POLITIQUE

La CAQ propose de réduire la hausse des droits de scolarité

30/07/2012 11:31 EDT | Actualisé 29/09/2012 05:12 EDT
PC

Dévoilant les solutions de son parti pour mettre fin au conflit étudiant, le chef de la Coalition avenir Québec, François Legault, suggère de réduire l'augmentation des droits de scolarité décrétée par le gouvernement Charest.

Au lieu des 254 $ par année sur sept ans, la CAQ propose une hausse de 200 $ sur cinq ans, qui entrerait en vigueur en janvier plutôt qu'à l'automne. Le parti propose de compenser la réduction de l'augmentation par une abolition partielle du crédit d'impôt pour les études supérieures, une suggestion que M. Legault avait déjà faite au printemps.

La CAQ souhaite également une bonification du régime de prêts et bourses et suggère, comme le gouvernement, un remboursement proportionnel aux revenus de la dette d'étude.
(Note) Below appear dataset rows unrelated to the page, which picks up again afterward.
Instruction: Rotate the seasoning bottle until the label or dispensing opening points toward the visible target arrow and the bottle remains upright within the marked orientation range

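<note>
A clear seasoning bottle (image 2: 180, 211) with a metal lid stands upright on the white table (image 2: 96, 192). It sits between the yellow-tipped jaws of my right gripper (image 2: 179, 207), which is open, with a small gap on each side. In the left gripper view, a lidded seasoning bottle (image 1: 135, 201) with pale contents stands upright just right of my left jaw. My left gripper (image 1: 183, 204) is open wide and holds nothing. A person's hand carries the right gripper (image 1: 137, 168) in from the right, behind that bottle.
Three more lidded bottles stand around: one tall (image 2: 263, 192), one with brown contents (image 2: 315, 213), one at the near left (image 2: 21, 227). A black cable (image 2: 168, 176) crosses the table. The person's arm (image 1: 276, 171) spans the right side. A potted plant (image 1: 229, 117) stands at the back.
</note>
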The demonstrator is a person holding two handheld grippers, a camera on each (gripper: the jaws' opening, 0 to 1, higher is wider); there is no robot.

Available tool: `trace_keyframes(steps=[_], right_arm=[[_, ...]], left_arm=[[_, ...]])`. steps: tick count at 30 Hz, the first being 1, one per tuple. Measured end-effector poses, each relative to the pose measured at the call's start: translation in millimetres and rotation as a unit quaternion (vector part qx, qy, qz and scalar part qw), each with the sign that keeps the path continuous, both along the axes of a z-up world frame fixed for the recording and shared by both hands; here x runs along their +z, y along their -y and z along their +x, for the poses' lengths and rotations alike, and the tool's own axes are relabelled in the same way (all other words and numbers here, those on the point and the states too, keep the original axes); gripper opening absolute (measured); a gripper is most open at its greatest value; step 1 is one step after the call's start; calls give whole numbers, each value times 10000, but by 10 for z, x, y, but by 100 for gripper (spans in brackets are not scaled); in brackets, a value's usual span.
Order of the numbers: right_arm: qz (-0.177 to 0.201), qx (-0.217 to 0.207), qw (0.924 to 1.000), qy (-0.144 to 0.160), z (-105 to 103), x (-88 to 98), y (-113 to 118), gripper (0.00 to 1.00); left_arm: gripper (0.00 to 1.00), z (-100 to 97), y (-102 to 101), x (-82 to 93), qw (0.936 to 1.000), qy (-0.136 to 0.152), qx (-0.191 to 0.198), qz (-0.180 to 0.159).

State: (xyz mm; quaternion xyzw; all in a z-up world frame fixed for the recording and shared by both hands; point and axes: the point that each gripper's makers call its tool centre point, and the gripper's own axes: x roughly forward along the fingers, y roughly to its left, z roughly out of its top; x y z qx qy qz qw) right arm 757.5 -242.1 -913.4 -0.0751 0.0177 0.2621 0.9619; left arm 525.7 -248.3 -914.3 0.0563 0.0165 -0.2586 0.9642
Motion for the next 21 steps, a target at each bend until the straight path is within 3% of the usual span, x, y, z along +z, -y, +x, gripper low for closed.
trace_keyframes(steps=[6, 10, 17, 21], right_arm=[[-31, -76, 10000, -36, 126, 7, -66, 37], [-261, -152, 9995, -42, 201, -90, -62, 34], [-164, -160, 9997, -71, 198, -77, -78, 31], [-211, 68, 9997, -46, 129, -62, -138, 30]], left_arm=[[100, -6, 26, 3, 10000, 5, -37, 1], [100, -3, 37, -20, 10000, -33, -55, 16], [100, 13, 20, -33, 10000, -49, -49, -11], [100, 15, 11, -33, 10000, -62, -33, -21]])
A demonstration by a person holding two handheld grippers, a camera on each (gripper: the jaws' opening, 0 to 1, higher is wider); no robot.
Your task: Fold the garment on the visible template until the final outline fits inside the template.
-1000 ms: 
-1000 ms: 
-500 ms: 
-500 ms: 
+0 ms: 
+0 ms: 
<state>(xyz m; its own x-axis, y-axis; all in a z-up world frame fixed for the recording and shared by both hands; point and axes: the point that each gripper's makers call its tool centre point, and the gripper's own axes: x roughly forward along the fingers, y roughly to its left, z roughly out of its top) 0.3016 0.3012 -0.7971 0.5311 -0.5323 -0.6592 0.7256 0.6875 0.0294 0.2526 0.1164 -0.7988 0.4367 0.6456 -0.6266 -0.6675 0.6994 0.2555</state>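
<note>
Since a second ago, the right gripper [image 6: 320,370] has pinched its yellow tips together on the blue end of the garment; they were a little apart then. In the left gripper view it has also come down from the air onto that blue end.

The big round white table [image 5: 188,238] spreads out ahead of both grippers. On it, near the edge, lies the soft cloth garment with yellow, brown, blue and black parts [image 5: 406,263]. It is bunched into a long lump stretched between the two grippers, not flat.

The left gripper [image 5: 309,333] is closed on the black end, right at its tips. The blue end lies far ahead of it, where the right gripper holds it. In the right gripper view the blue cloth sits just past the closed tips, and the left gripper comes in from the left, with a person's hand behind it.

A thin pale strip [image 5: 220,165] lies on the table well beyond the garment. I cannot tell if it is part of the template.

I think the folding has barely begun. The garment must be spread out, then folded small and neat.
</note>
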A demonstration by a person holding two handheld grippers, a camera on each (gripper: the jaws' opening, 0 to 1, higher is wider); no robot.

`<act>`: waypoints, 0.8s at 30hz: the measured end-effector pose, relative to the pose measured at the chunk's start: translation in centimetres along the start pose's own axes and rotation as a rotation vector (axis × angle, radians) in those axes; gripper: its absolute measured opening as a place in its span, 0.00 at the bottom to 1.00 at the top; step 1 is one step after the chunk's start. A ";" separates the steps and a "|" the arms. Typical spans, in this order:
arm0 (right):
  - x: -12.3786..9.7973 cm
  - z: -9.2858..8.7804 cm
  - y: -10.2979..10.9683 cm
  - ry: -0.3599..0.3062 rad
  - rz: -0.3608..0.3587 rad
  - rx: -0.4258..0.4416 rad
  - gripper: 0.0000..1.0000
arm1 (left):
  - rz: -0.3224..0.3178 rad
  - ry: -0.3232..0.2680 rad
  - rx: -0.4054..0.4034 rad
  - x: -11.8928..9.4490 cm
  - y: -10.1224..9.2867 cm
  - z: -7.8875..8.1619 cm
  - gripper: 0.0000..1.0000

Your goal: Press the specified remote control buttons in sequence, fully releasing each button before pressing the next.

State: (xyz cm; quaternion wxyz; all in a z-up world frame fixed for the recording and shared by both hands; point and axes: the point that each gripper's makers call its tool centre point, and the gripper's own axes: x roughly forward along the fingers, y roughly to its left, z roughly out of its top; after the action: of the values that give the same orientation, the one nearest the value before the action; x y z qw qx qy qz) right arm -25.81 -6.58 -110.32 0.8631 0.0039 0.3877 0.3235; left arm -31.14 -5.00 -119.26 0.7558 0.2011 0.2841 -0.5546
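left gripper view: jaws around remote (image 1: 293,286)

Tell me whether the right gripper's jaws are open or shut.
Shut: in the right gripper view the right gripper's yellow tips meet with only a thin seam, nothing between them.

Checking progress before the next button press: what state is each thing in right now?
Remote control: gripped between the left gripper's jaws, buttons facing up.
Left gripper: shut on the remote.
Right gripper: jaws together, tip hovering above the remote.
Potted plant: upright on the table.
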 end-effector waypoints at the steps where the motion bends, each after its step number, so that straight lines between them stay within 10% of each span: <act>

François Legault présente sa solution, proposée lors d'une conférence de presse devant l'Université de Montréal, comme un compromis qu'il offre au gouvernement et aux étudiants.

« Et notre objectif, c'est de mettre derrière nous cette crise qui a peut-être été une des pires crises que le Québec a vécue au cours des dernières années. Donc, ce qu'on vise avec cette proposition c'est deux objectifs : maintenir l'accessibilité à l'université, mais aussi maintenir des études de qualité », résume-t-il.

Retour en classe et suspension partielle de la loi 78

Le chef de la CAQ a profité de son point de presse, lundi, pour interpeller les étudiants des cégeps et des universités de la province, leur demandant de se présenter à leurs cours « tel que prévu », à la mi-août.

Il a d'autre part demandé au gouvernement de suspendre « tous les aspects de la loi 78 qui concernent les manifestations », considérant que « ça a mis de l'huile sur le feu » et que « ça n'a pas été utilisé » lors des manifestations étudiantes du printemps.

Les caquistes avaient pourtant voté pour la loi 78 en mai dernier, moyennant quelques amendements. François Legault avait par la suite expliqué que les députés de son parti avaient voté pour la loi afin d'appuyer le retour aux études, précisant que la CAQ s'opposait par contre aux dispositions concernant le droit de manifester.

Le conflit étudiant s'invitera sans nul doute dans la campagne électorale qui, en principe, commence mercredi, même si le premier ministre Jean Charest ne l'a pas officiellement confirmé.